Palm Springs Art Museum
Kinesthesia: Latin American Art, 1954-1969
August 28, 2017 – January 15, 2018
The Palm Springs Art Museum, as part of Pacific Standard Time: LA/LA, a far-reaching and ambitious exploration of Latin American and Latino art in dialogue with Los Angeles, is exhibiting two major installations. Kinesthesia: Latin American Art, 1954-1969 features more than fifty works by nine South American artists. Included are major figures Carlos Cruz-Diez, Gyula Kosice, Julio Le Parc, and Jesús Rafael Soto, along with Martha Boto, Horacio García-Rossi, Alejandro Otero, Abraham Palatnik, and Gregorio Vardánega. Their work emerged during the height of the international Kinetic Art movement in the 1950s and ’60s.
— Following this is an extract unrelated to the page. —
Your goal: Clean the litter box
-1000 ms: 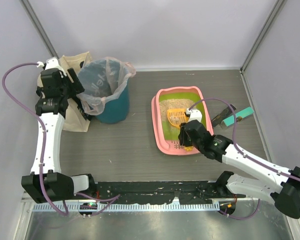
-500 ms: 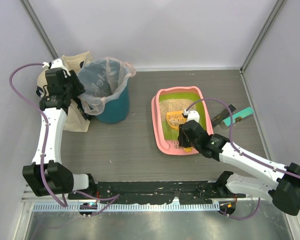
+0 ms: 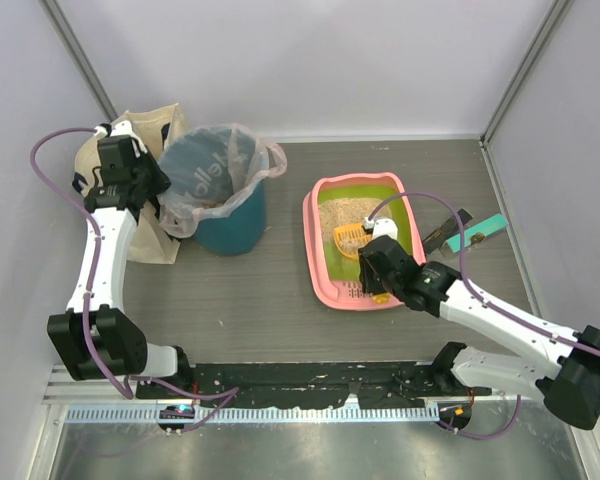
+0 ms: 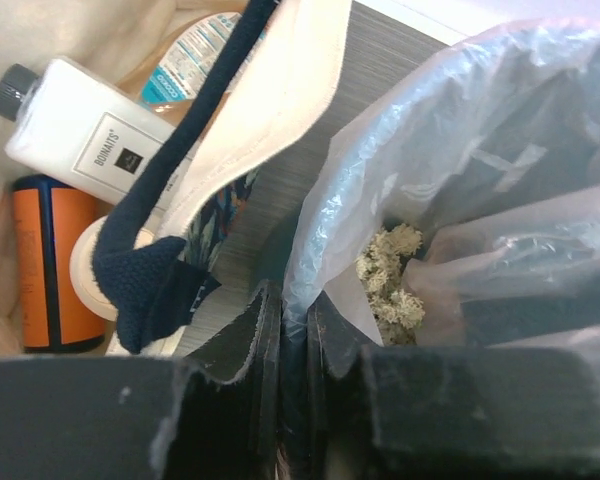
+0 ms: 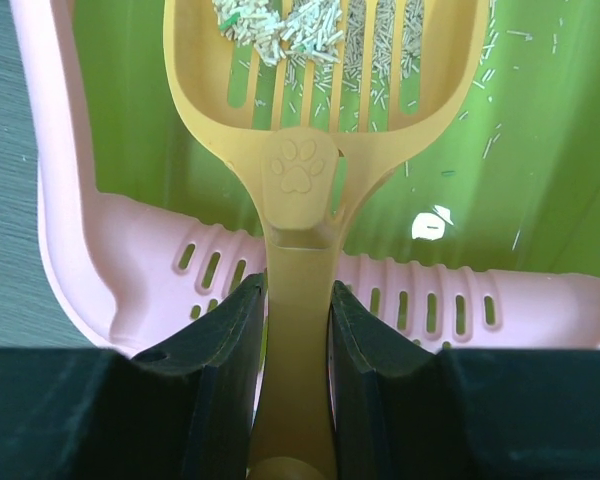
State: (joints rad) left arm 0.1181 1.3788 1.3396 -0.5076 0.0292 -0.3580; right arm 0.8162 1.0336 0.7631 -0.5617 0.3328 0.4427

This is the first in-depth examination of the South American Kinetic Art movement to be staged, and not only sits well at home in Palm Springs’ midcentury milieu, but is also sure to strike a cord with the Instagram crowd, as the exhibition is filled with optically and physically moving works, such as Julio le Parc’s reflective light installations, as well as experiential and interactive works, like Carlos Cruz-Diez’s Chromosaturation, in which the entire gallery becomes an immersive, multicolored space.
The second exhibition, Albert Frey and Lina Bo Bardi: A Search for Living Architecture, is on view at the Palm Springs Art Museum Architecture + Design Center, and uses 3-D models, original drawings, design objects, and vintage photography to convey the two midcentury masters’ shared belief in architecture as a way to connect people, nature, and buildings.